(RECORDS FOR PROCESSING Opens)
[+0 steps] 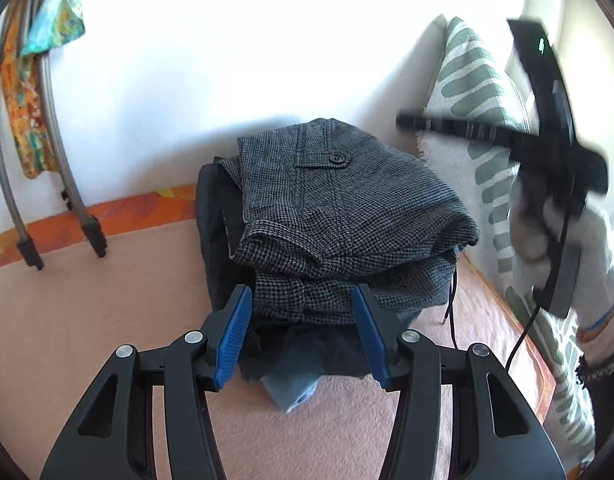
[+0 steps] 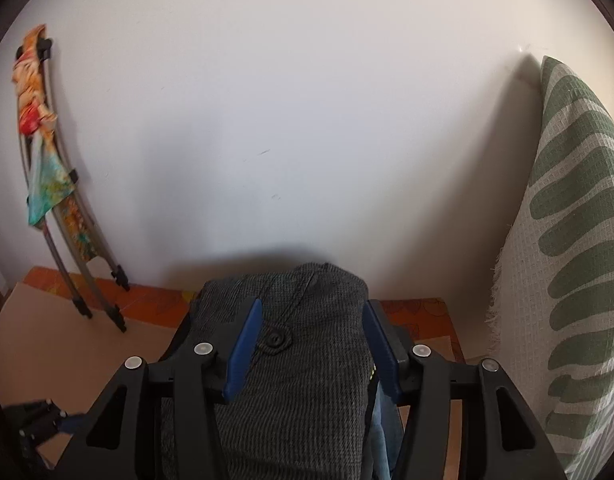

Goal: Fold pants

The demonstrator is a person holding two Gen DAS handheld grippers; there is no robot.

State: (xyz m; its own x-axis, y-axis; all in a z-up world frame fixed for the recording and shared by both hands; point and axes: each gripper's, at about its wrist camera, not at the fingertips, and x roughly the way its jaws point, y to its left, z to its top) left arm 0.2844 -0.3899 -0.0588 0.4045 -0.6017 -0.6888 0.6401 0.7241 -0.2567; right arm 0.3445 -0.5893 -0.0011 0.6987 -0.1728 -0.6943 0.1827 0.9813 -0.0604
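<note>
The peach blanket (image 1: pixel 87 320) covering the bed is carrying everything, with its orange patterned border (image 1: pixel 119 212) running along the far edge by the white wall (image 1: pixel 227 60). A green-and-white cushion (image 1: pixel 467 92) is leaning at the right edge, and a folded drying rack (image 1: pixel 47 140) with bright cloths is resting against the wall at the far left. Toward the far edge, nearer the right side, the grey checked pants (image 1: pixel 347 208) are lying folded, button pocket up, on top of a stack of darker and denim garments (image 1: pixel 291 384). The left gripper (image 1: pixel 303 328) is hovering at the near side of the stack with its jaws standing part open and nothing pressed between them. The right gripper (image 2: pixel 311 344) is hanging just over the top of the pants, jaws likewise part open; whether its pads are touching the cloth I cannot tell. The stack is looking lumpy and uneven, so a push or pinch from either gripper is likely to slide the top layers and undo the fold. A deep bite could also catch the denim beneath. A black cable (image 1: pixel 451 304) is dangling beside the pile and could snag.
</note>
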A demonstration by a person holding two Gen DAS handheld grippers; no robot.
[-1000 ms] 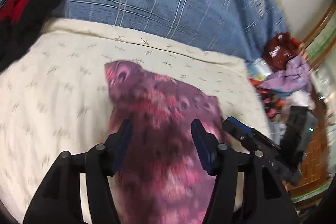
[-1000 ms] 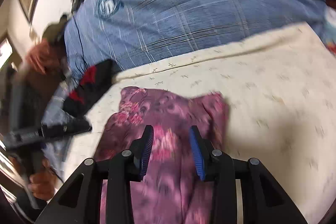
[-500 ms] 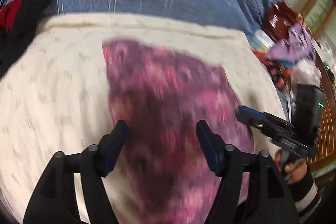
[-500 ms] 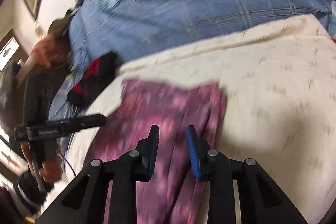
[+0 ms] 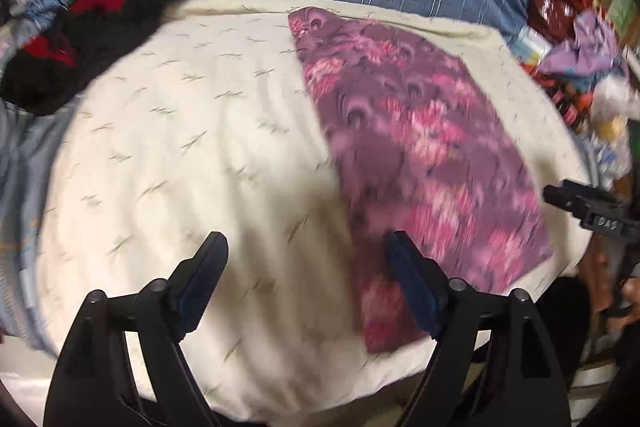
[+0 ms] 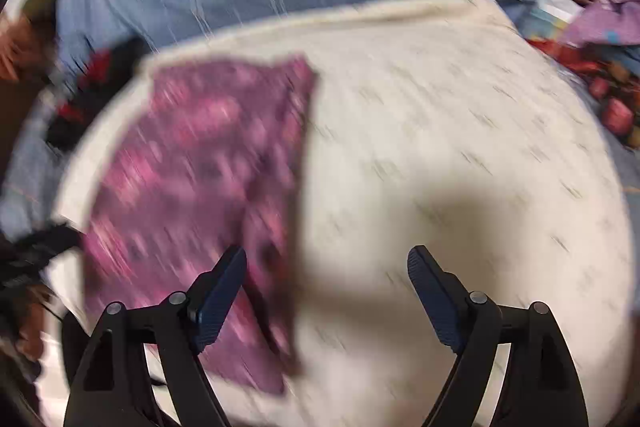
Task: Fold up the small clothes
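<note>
One purple garment point(image 5: 420, 147) lies between two spread grippers.

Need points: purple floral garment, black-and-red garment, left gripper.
purple floral garment point(image 5: 424, 131), left wrist view, middle of the flat cloth.
black-and-red garment point(image 5: 92, 35), left wrist view, black part between the red patches.
left gripper point(image 5: 304, 279), left wrist view, midway between the open fingertips.

Your right view is smeared by motion blur; your left is sharper. Soft indoor light throws dark shadows on the cream patterned blanket point(image 6: 460, 131) ahead of each hand-held gripper, and fisheye bends the edges.
</note>
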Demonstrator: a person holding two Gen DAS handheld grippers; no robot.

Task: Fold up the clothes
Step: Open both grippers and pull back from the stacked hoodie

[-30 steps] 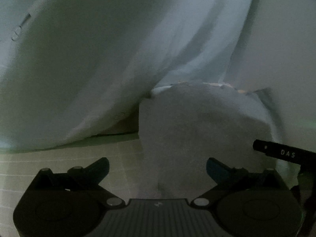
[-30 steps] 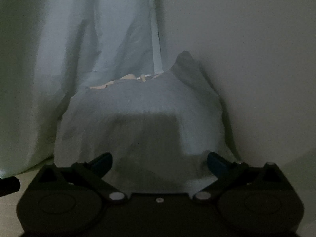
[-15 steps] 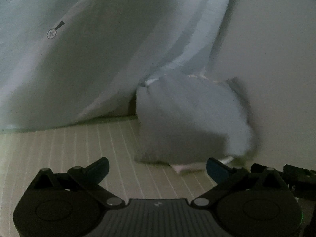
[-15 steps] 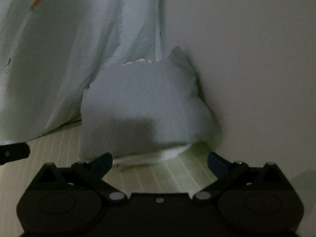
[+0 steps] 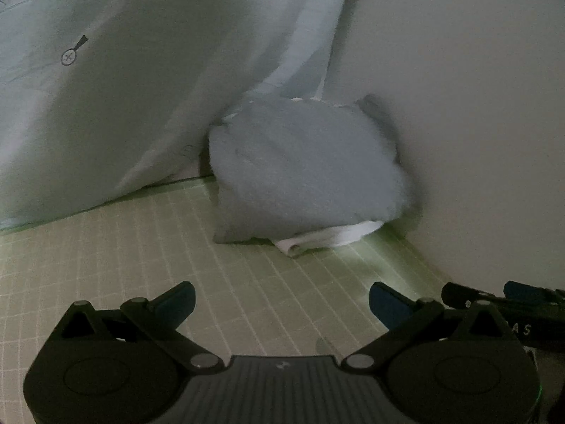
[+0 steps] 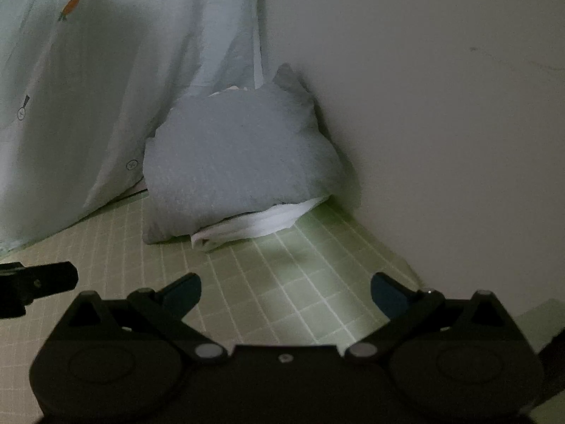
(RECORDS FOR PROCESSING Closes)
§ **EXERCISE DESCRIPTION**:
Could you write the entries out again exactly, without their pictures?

§ **ANSWER BELOW**:
[+0 steps] 
[+0 steps] 

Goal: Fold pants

The demonstrator is a person holding two Gen DAS handheld grippers; there is no robot.

State: (xyz m; its own x-axis, y-axis; all in a z-up world frame fixed for the recording and shared by both hands; point and axes: each gripper's, at about its wrist camera, not at the fingertips, and x roughly the way its jaws point, y to its left, z to its top) left arm 0.2844 -0.3899 -0.0588 0.4045 -0.6017 -0.6888 0.6401 0.7241 -0.2567; right arm 0.3445 -0.5893 -0.0011 0.6987 -0.1728 -0.6943 0.1827 0.9813 -0.0604
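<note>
The peach blanket (image 1: pixel 87 320) covering the bed is carrying everything, with its orange patterned border (image 1: pixel 119 212) running along the far edge by the white wall (image 1: pixel 227 60). A green-and-white cushion (image 1: pixel 467 92) is leaning at the right edge, and a folded drying rack (image 1: pixel 47 140) with bright cloths is resting against the wall at the far left. Toward the far edge, nearer the right side, the grey checked pants (image 1: pixel 347 208) are lying folded, button pocket up, on top of a stack of darker and denim garments (image 1: pixel 291 384). The left gripper (image 1: pixel 303 328) is hovering at the near side of the stack with its jaws standing part open and nothing pressed between them. The right gripper (image 2: pixel 311 344) is hanging just over the top of the pants, jaws likewise part open; whether its pads are touching the cloth I cannot tell. The stack is looking lumpy and uneven, so a push or pinch from either gripper is likely to slide the top layers and undo the fold. A deep bite could also catch the denim beneath. A black cable (image 1: pixel 451 304) is dangling beside the pile and could snag.
</note>
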A demonstration by a person holding two Gen DAS handheld grippers; no robot.
[-1000 ms] 
[-1000 ms] 
[-500 ms] 
[-500 ms] 
[+0 ms] 
[+0 ms] 
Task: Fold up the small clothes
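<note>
One purple garment point(image 5: 420, 147) lies between two spread grippers.

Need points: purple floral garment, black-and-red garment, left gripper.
purple floral garment point(image 5: 424, 131), left wrist view, middle of the flat cloth.
black-and-red garment point(image 5: 92, 35), left wrist view, black part between the red patches.
left gripper point(image 5: 304, 279), left wrist view, midway between the open fingertips.

Your right view is smeared by motion blur; your left is sharper. Soft indoor light throws dark shadows on the cream patterned blanket point(image 6: 460, 131) ahead of each hand-held gripper, and fisheye bends the edges.
</note>
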Demonstrator: a person holding two Gen DAS handheld grippers; no robot.

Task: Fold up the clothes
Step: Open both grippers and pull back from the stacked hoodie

[-30 steps] 
[-30 steps] 
[-15 steps] 
[-15 steps] 
[+0 steps] 
[+0 steps] 

There's no more to the output.